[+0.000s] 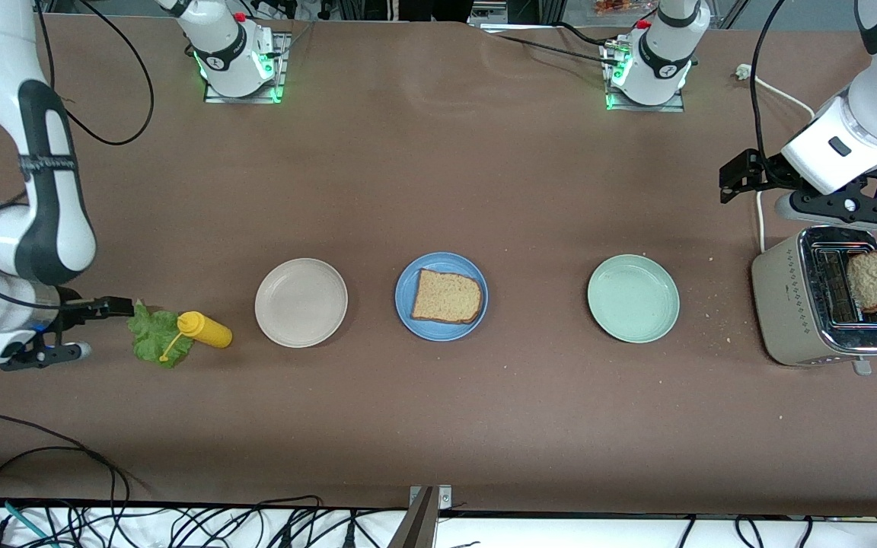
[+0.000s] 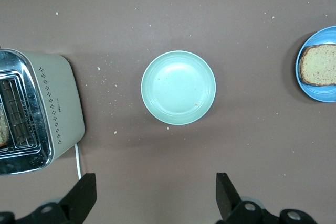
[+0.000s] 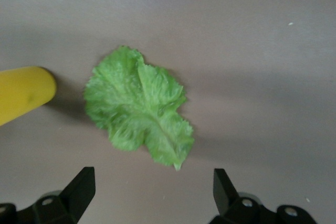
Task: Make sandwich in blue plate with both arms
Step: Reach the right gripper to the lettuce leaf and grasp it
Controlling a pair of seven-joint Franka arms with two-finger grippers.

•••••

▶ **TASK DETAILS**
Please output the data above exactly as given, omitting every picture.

▶ **REPLY TO THE TASK**
[+0.000s] 
[+0.000s] 
[+0.000s] 
Task: Make sandwich in blue plate with both arms
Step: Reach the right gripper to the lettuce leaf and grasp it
Controlling a pair of seven-joint Franka arms with two-finger grippers.

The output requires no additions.